They were in the doorway when Caitlyn pulled back, cheeks flush.
“Hold on, I thought you said… uh, that we were… in these worlds…?”
“Cait,” Vi interrupted with a smile, “You were in all of them.”
“Yes, right, but then did you not… ah…”
“No, they weren’t you.”
“Oh. I’d thought maybe… well I tried not to think about it all that much.”
“Not jealous, are you?”
“No, no, that would be silly,” Caitlyn scoffed as she undid her bun, catching her breath at the same time. Her hair tumbled past her shoulders like a waterfall. “We’re talking about you experiencing something so vastly mind-boggling and life-altering. I mean, you went through such a transformative-” Caitlyn paused. “Why in the world are you giving me that look now?”
Vi laughed. “Because you babble, and I love every second of it.”

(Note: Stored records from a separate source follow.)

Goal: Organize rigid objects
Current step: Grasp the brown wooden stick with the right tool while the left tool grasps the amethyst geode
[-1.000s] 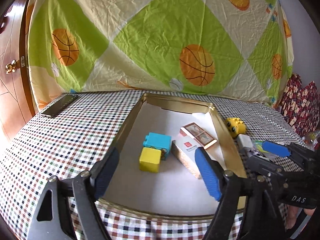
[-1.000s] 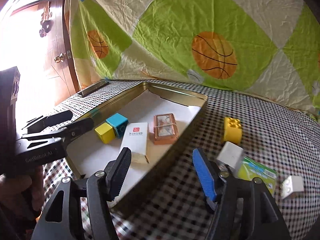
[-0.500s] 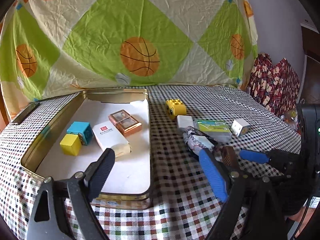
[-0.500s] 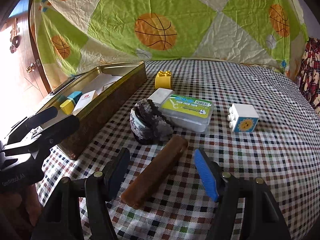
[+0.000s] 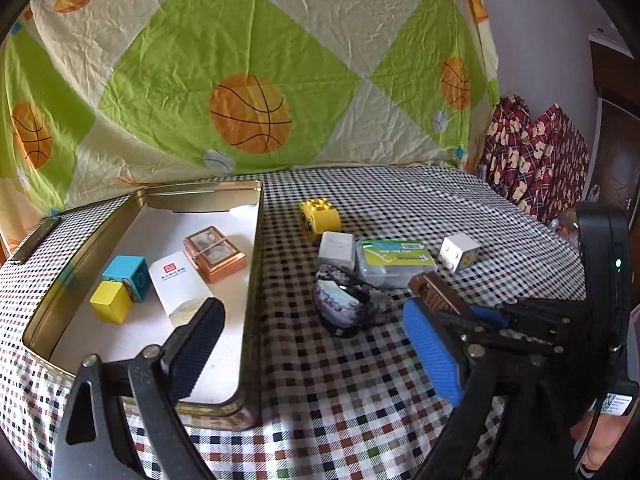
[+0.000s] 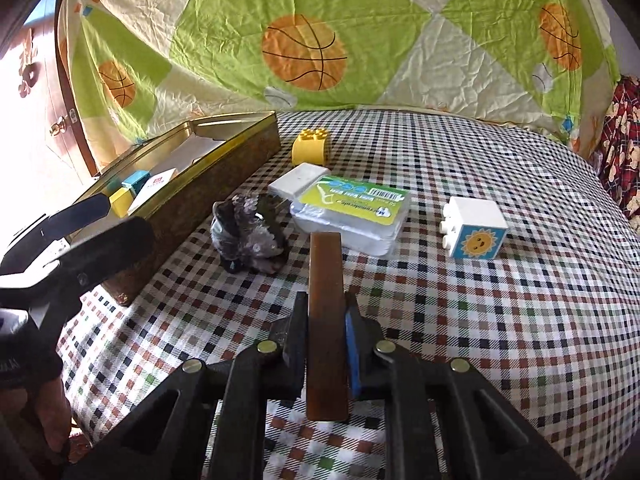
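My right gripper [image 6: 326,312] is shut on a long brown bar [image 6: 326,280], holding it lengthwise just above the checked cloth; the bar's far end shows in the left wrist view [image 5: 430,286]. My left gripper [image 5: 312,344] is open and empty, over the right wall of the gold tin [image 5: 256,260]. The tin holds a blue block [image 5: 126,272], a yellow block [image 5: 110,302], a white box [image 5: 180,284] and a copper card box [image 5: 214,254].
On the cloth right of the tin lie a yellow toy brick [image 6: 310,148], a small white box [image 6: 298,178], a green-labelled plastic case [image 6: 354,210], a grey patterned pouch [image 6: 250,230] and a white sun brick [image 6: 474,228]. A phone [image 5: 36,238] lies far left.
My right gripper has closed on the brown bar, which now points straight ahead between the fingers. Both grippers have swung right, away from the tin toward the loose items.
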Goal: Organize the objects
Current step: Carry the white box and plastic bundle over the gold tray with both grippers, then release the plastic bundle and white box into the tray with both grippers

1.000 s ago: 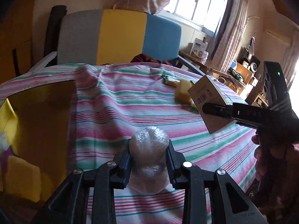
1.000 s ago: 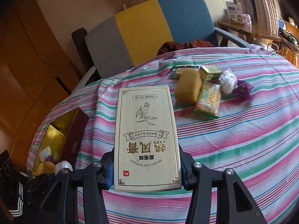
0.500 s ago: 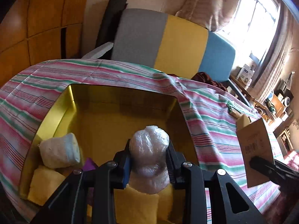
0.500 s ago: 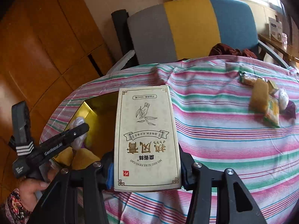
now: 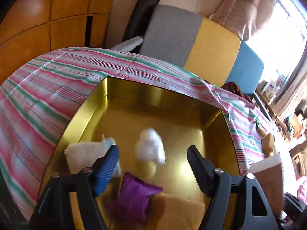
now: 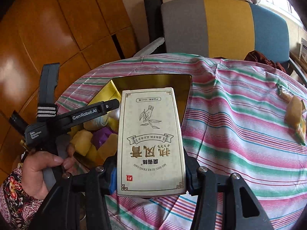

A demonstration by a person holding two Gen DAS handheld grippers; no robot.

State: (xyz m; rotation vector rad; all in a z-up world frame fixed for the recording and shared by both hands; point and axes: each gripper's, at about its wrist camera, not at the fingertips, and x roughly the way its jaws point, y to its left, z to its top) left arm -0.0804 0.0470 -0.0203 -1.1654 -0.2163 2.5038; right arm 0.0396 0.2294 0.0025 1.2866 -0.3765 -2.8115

Caitlyn frowned. “I don’t babble.”
Vi grabbed her hand and pulled her toward the bed. “Yeah, yeah, we can go back to the mind-bending shit later, can’t we?”
Caitlyn stuttered, fixated on her lips and distracted by Vi’s hand on the small of her back. “Well, yes, are you sure you’re-”
Vi kissed her again. Not a kiss you gave someone you didn’t really know, where clumsiness was erotic because it meant the beginning of something new, but a kiss where everything fell into place, because it wasn’t new but it was still exciting. Because the years hadn’t tempered their hunger; if anything, the hunger felt deeper now.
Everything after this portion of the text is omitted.